▶ WHAT YOU SHOULD DO: Of the entries that follow, how many lines hold the word "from"? Reply with the number only.

▶ SUPPLIED ENTRIES:
------------------------------------

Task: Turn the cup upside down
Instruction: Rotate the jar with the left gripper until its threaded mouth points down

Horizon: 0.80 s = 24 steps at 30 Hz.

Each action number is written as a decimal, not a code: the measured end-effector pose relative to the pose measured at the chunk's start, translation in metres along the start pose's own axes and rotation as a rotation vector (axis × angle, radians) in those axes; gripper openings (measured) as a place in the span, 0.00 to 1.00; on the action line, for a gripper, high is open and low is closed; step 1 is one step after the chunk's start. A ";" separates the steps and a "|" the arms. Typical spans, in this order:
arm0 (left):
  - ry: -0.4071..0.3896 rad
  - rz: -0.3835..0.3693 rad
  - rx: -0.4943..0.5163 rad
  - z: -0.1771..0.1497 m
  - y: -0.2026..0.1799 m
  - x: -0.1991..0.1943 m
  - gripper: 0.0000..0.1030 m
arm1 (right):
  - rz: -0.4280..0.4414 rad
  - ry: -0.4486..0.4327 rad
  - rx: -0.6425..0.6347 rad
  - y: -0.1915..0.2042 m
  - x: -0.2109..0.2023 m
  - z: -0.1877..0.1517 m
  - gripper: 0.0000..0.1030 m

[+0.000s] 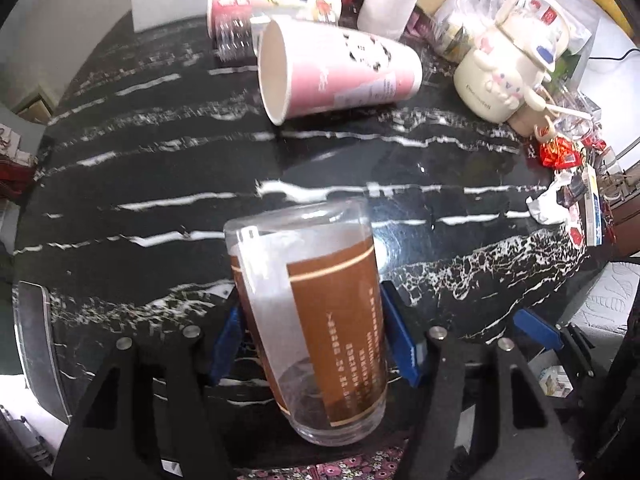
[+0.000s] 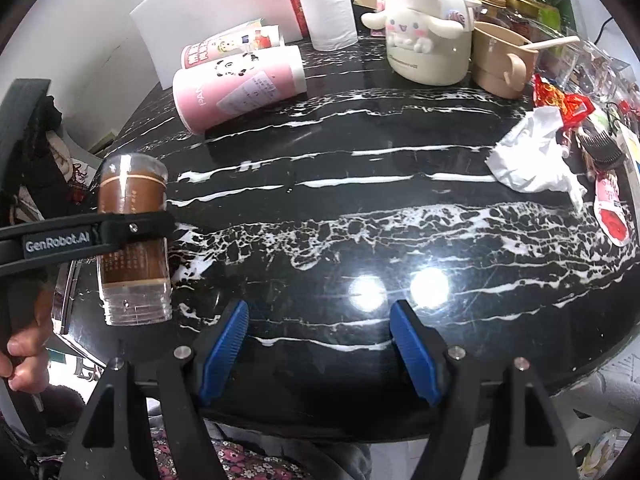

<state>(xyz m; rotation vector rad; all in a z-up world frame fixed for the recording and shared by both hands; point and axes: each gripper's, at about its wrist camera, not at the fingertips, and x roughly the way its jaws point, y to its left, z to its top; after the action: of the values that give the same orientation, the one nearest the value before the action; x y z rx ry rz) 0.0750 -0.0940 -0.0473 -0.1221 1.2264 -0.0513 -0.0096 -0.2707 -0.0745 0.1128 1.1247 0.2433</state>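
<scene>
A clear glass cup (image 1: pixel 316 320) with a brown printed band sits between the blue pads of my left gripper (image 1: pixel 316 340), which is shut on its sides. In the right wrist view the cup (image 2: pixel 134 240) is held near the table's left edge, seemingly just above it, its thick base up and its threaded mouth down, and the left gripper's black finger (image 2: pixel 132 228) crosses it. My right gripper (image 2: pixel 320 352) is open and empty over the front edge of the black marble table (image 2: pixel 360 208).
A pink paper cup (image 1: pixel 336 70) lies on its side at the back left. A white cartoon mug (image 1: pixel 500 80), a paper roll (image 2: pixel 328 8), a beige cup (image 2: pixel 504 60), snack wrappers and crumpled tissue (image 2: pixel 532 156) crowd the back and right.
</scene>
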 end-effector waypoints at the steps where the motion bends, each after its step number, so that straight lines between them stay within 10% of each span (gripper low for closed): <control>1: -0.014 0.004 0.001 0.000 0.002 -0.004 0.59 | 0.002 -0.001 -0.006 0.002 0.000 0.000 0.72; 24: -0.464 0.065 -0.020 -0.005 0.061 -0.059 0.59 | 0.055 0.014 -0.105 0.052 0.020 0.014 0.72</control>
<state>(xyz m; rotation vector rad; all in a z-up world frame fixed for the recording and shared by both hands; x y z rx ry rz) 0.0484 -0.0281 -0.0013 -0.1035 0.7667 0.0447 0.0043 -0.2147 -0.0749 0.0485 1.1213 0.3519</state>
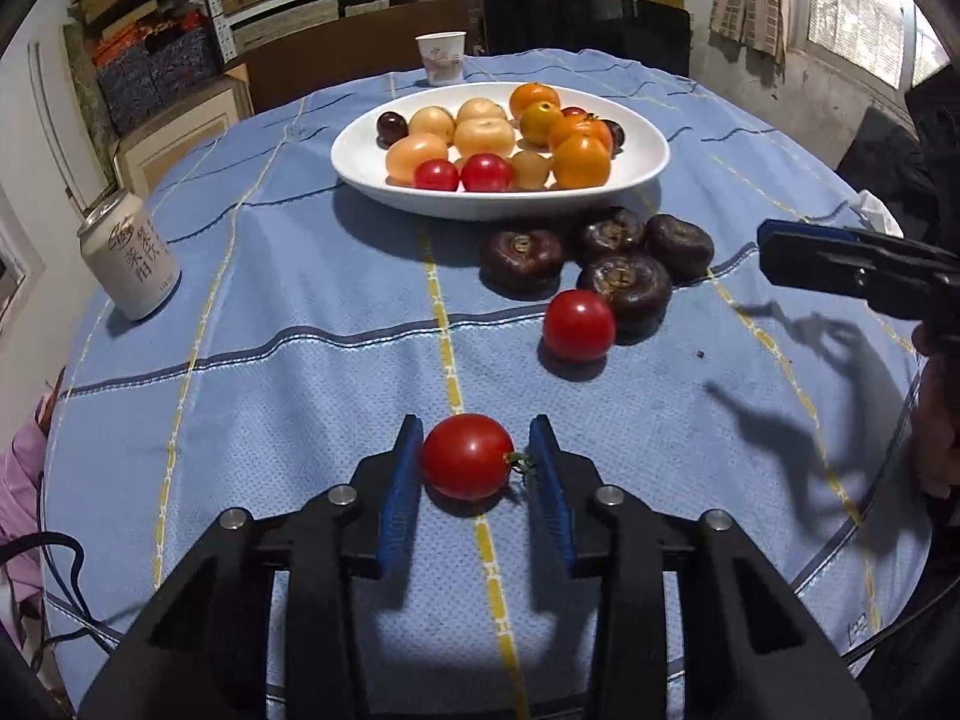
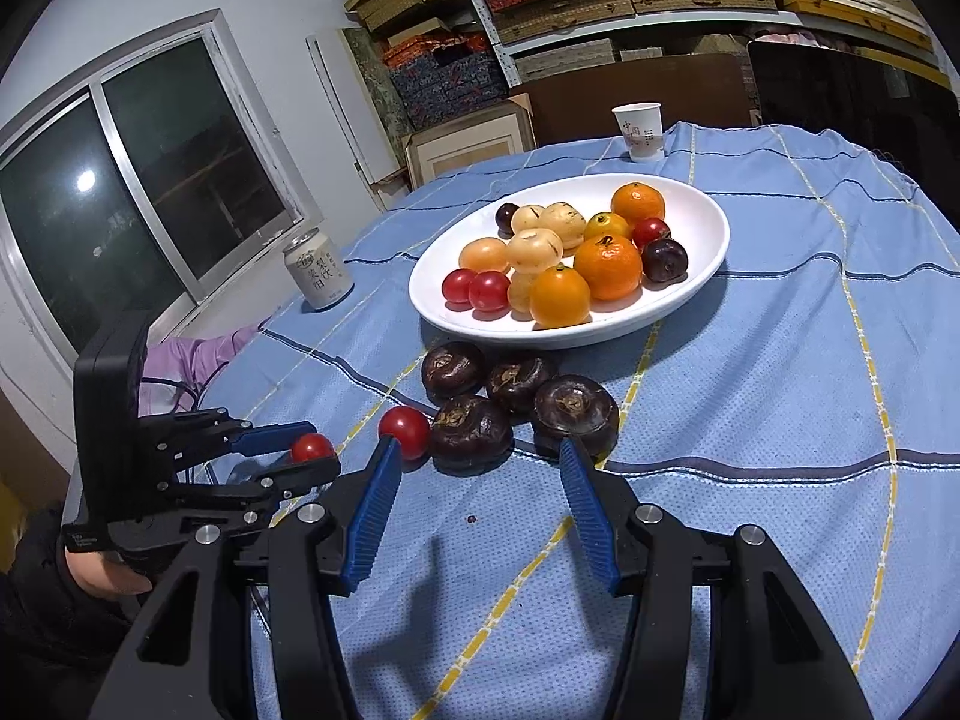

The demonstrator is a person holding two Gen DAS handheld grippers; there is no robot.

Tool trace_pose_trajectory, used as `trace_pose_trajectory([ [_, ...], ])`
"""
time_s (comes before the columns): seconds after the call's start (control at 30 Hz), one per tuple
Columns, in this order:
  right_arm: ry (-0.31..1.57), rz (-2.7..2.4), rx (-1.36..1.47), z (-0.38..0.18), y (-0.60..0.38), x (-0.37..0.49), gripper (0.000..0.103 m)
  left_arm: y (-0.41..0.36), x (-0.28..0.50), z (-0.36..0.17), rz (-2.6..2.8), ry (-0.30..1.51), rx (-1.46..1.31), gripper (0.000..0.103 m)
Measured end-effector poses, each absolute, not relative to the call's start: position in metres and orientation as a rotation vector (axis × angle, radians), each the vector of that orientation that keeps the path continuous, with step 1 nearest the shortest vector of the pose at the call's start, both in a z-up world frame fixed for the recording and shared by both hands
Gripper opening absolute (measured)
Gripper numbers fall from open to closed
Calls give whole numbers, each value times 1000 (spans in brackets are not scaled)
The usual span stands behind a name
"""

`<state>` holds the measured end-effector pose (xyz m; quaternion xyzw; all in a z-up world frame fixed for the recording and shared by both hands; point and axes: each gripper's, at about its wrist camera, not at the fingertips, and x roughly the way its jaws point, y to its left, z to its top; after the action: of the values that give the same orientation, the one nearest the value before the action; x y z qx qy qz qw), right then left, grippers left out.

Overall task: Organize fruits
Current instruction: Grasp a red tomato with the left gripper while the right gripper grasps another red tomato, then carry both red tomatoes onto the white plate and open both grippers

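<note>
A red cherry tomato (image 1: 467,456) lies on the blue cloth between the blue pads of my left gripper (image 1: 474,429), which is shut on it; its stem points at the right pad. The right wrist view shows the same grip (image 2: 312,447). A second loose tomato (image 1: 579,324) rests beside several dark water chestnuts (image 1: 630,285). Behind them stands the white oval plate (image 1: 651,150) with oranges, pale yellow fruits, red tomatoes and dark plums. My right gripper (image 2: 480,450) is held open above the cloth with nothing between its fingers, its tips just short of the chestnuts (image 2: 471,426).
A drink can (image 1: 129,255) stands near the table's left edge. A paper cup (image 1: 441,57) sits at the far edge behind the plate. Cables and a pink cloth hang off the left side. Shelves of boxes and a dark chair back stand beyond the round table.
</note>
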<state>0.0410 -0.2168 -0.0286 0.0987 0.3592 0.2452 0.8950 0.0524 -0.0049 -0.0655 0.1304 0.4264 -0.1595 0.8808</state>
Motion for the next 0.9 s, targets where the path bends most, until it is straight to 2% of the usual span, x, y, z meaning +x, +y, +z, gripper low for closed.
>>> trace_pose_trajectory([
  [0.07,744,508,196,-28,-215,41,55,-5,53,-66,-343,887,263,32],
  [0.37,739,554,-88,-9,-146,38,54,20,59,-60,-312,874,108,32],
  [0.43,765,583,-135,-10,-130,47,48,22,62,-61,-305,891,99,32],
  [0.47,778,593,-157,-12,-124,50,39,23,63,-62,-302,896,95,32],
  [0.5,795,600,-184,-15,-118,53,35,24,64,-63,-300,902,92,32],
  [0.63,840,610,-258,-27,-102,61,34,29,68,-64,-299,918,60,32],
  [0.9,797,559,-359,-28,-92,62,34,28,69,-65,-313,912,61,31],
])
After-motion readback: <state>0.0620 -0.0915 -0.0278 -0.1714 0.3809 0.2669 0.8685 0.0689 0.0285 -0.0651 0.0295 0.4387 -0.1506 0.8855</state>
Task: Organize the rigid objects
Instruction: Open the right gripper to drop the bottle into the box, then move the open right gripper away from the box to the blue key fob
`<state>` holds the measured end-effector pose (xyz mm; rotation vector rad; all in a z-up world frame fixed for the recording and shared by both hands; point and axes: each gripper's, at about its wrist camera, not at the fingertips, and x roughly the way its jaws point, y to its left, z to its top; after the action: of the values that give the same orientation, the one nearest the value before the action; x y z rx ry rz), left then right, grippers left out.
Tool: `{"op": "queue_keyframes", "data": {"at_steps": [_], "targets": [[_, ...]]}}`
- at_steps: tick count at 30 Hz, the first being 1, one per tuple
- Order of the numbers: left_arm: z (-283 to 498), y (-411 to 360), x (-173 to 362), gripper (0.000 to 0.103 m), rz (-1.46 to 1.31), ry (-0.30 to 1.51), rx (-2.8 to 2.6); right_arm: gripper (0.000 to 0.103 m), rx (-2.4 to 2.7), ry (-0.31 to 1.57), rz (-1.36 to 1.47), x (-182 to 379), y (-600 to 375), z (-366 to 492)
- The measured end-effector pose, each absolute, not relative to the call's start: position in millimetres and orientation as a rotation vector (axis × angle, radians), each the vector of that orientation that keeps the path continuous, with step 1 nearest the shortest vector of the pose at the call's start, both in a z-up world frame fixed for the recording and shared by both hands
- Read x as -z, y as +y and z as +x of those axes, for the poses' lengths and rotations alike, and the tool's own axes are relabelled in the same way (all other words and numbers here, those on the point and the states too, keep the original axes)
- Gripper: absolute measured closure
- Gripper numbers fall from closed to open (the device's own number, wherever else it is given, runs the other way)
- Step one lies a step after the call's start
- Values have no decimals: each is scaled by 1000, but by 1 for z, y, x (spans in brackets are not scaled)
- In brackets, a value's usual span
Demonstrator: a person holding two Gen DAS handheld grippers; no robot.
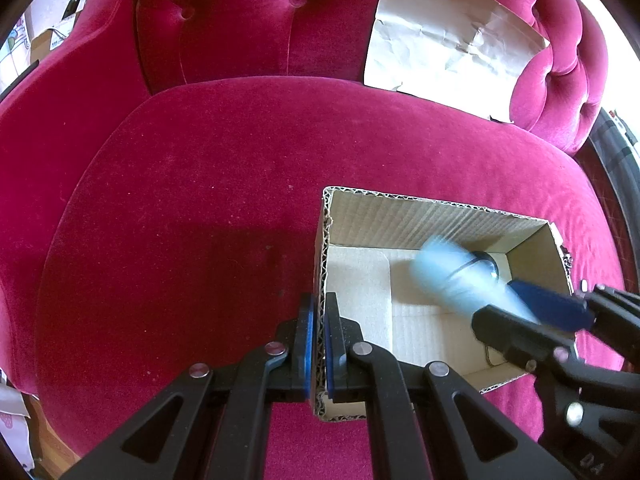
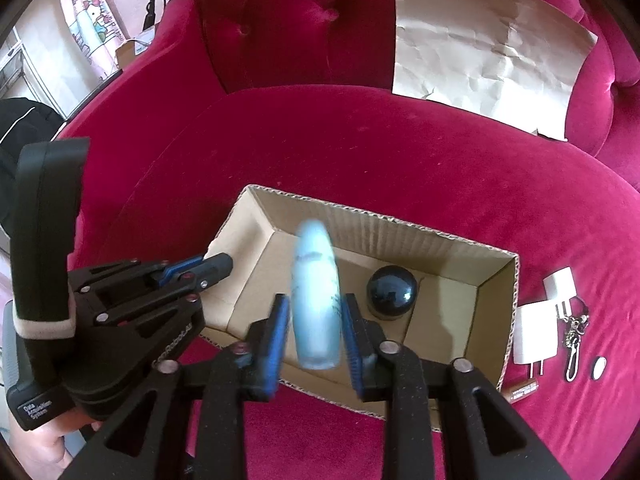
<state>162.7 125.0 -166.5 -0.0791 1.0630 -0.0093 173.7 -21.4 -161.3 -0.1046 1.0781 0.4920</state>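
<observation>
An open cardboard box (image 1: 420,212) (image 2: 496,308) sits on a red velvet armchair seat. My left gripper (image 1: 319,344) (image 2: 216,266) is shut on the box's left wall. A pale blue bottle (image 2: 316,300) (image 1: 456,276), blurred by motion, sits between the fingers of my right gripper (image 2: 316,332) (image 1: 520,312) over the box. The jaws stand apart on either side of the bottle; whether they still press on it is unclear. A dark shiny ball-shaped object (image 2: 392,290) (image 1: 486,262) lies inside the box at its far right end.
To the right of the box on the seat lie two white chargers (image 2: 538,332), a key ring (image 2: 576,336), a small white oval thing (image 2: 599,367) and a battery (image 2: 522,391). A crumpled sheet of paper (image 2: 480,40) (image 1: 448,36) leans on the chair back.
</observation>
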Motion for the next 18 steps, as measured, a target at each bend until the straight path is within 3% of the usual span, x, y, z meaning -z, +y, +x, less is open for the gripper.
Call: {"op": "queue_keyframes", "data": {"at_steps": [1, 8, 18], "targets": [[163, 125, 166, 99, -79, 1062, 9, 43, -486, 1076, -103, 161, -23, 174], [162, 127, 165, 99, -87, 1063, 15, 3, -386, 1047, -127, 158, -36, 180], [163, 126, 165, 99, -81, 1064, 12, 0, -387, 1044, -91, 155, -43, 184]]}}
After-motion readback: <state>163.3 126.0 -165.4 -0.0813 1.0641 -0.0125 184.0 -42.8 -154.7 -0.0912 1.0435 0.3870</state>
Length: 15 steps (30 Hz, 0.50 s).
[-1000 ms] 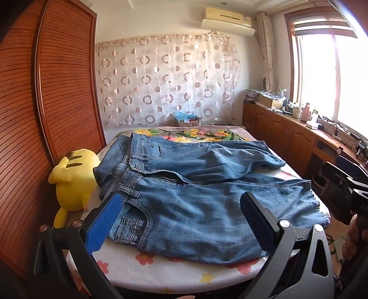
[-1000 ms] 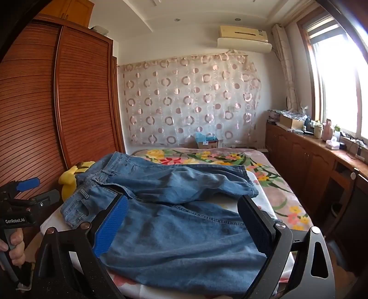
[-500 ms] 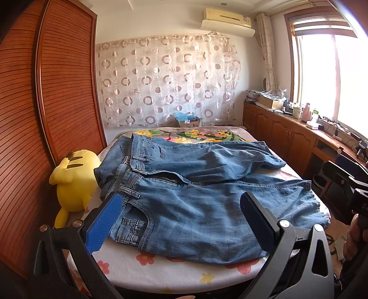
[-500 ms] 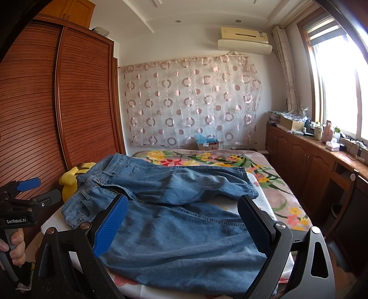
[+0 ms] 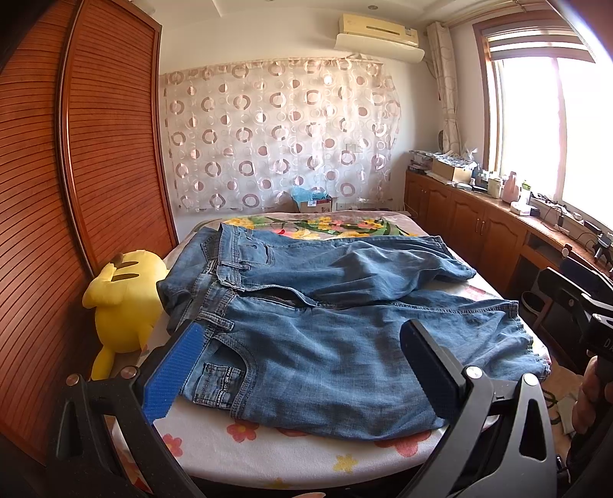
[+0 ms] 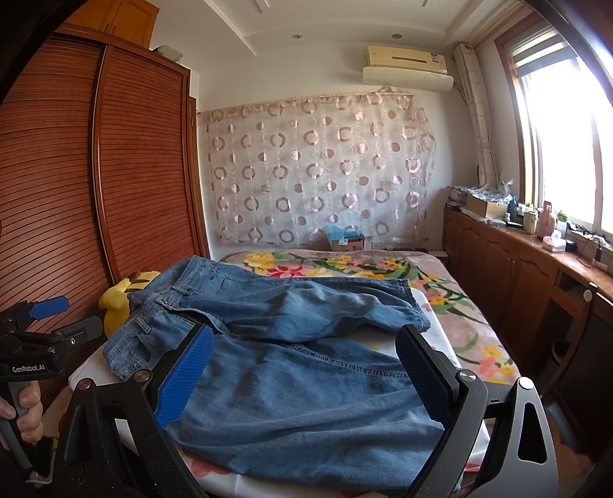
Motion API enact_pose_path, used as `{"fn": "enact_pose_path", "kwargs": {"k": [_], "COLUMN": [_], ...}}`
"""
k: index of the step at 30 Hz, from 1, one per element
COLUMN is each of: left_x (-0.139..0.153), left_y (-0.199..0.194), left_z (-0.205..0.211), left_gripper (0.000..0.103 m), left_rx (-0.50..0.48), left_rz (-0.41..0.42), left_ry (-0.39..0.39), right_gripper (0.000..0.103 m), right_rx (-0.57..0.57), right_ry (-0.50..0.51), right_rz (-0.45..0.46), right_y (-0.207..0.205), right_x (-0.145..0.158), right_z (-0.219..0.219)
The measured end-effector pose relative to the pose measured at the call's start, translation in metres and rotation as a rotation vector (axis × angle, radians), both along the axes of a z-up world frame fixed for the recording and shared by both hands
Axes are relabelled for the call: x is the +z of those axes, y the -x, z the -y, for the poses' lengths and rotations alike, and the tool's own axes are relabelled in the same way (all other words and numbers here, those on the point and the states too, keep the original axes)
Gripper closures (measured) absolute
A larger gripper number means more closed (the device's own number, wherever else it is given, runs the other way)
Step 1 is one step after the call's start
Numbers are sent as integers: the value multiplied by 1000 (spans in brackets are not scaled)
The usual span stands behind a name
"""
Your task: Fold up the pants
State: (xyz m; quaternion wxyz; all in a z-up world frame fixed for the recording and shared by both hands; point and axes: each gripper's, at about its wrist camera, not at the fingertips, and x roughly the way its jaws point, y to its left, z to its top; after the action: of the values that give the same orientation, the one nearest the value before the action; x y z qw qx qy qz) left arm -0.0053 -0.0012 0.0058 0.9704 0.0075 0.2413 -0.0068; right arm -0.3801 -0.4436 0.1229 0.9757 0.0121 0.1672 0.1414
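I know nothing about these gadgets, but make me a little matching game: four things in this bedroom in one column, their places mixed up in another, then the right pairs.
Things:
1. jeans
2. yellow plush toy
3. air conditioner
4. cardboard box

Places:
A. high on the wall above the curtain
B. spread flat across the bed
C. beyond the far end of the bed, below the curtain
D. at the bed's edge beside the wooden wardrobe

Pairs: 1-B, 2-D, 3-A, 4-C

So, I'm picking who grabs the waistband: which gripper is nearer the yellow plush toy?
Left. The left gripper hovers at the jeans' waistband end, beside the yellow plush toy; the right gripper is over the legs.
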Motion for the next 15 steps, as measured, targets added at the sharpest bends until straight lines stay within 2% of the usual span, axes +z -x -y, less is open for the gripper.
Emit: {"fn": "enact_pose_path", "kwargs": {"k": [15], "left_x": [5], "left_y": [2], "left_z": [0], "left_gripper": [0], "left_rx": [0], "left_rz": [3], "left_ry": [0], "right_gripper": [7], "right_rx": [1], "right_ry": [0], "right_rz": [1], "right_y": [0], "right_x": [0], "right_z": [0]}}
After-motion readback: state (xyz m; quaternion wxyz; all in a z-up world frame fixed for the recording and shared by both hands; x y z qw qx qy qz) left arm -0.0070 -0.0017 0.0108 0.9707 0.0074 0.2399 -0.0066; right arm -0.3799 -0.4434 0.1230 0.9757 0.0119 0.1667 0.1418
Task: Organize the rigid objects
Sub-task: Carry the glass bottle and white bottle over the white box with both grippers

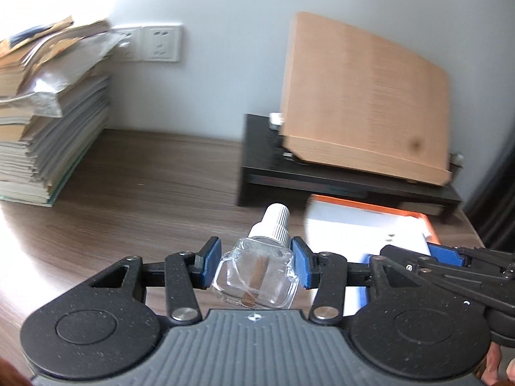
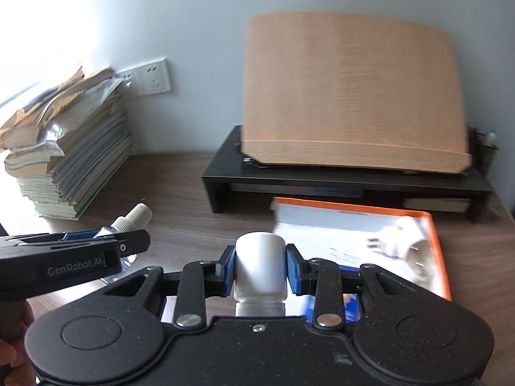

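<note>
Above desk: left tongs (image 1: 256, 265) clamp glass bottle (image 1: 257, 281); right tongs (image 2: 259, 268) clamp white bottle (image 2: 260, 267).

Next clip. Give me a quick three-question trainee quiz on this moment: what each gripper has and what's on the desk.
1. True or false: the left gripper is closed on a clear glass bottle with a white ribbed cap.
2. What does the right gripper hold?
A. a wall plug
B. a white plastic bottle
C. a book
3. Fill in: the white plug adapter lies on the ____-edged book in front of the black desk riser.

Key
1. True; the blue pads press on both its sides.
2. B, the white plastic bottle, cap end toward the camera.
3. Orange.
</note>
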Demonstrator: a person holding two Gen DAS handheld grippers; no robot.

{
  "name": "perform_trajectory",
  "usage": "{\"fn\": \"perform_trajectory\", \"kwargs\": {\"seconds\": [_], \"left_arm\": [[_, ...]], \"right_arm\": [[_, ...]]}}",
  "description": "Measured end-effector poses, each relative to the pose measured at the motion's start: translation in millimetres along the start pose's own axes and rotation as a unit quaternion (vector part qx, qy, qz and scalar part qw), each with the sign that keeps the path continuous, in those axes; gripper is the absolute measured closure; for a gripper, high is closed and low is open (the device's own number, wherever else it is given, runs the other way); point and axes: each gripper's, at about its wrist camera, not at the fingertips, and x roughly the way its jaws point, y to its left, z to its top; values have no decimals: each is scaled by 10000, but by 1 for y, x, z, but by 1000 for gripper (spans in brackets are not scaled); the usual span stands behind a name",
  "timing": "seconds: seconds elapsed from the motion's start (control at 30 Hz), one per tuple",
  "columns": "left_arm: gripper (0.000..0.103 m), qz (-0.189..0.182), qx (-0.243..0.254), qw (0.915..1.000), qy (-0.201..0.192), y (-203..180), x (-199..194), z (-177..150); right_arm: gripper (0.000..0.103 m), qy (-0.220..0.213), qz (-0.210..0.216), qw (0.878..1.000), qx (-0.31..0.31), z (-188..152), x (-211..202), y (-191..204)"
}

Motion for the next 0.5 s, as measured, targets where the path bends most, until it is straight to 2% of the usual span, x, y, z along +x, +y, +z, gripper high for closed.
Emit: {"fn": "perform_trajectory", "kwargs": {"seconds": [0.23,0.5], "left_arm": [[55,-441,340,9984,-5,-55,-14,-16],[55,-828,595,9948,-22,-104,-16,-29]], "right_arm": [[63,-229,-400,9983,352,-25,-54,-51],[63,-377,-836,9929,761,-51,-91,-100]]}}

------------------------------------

▶ TASK RESULT: 5